Best Practices for XML and Structured Documentation

Home/Publications/Best Practices Newsletter/2007 – Best Practices Newsletter/Best Practices for XML and Structured Documentation


April 2007

Best Practices for XML and Structured

CIDMIconNewsletter Troy Klukewich, Independent Consultant

XML, structured documentation, and single-source strategies are on the rise in documentation departments, which is no surprise given the ever-increasing complexity of documentation projects. For the last six years, I have been involved continuously with XML-based documentation projects, from a small prototype for a few hundred business objects to a company-wide initiative that involved tens of thousands of topics and impacted numerous products.

What are some of the principles and practices I’ve picked up along the way?
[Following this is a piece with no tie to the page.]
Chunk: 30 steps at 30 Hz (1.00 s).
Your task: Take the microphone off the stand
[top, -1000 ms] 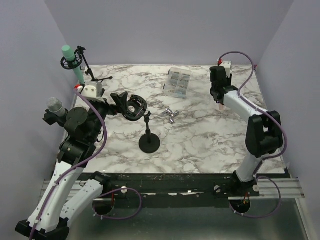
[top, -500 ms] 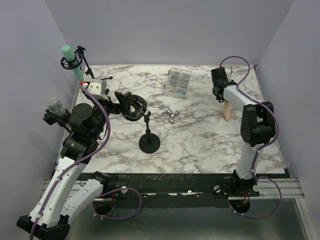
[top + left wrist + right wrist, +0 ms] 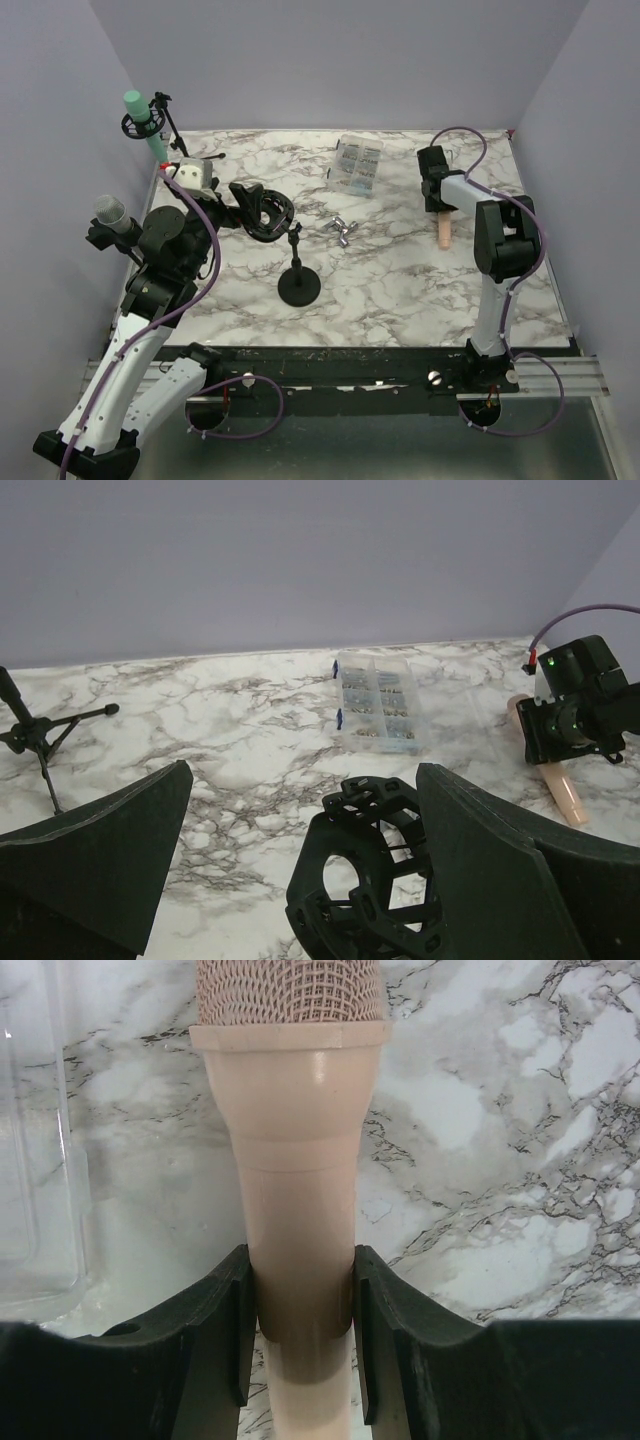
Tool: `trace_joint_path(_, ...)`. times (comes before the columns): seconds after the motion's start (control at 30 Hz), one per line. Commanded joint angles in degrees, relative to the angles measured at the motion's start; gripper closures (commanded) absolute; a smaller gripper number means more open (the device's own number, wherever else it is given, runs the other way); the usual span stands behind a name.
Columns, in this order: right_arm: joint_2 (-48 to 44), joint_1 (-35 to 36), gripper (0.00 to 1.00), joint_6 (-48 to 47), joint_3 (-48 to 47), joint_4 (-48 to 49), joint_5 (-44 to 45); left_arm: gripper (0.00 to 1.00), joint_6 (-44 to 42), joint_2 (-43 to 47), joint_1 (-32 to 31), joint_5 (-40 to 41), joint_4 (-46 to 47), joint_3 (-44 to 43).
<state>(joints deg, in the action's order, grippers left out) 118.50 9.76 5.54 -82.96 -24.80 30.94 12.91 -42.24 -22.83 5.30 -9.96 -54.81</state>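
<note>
Pink microphone (image 3: pixel 300 1160) in right pincer (image 3: pixel 300 1332)

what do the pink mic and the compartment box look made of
Microphone: smooth peach plastic body with a faint sheen, plus a woven mesh head, likely metal painted to match. Compartment box: clear hard plastic; its contents show through the walls.

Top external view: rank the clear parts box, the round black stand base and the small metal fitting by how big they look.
1. Clear parts box, largest.
2. Round black stand base, somewhat smaller.
3. Small metal fitting, clearly the smallest.
</note>
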Motion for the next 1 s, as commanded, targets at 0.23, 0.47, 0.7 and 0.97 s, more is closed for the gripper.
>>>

In this article, I list the more prevalent problems I’ve faced, their solutions, and a number of best practices for XML implementations. Though my area of expertise is enterprise software, many of the principles will apply to other fields. For larger projects, I used a very distinct three-tier concept, procedure, reference model for topic structure, but the principles in this article are applicable to any XML solution, whether DITA, DocBook, or home-grown XML.

To identify best practices for XML and structured documentation implementations, let’s first set a prototypical business context. Let’s take a mid-sized software company, a company that started small with a great idea, grew quickly, and acquired numerous other companies along the way while expanding into international markets. Each company acquisition comes with its own documentation group, content formats, and production methodologies. The parent company combines product offerings with various degrees of integration and cohesion with the ultimate, if unrealized goal of providing customers with a consistent look-and-feel.

What are the typical documentation problems we’re trying to solve in our growing, increasingly complex business scenario? The problems I have seen come down to a number of impediments to performance that involve scale, core competency, flexibility, and localization overhead. Let’s take each point in turn.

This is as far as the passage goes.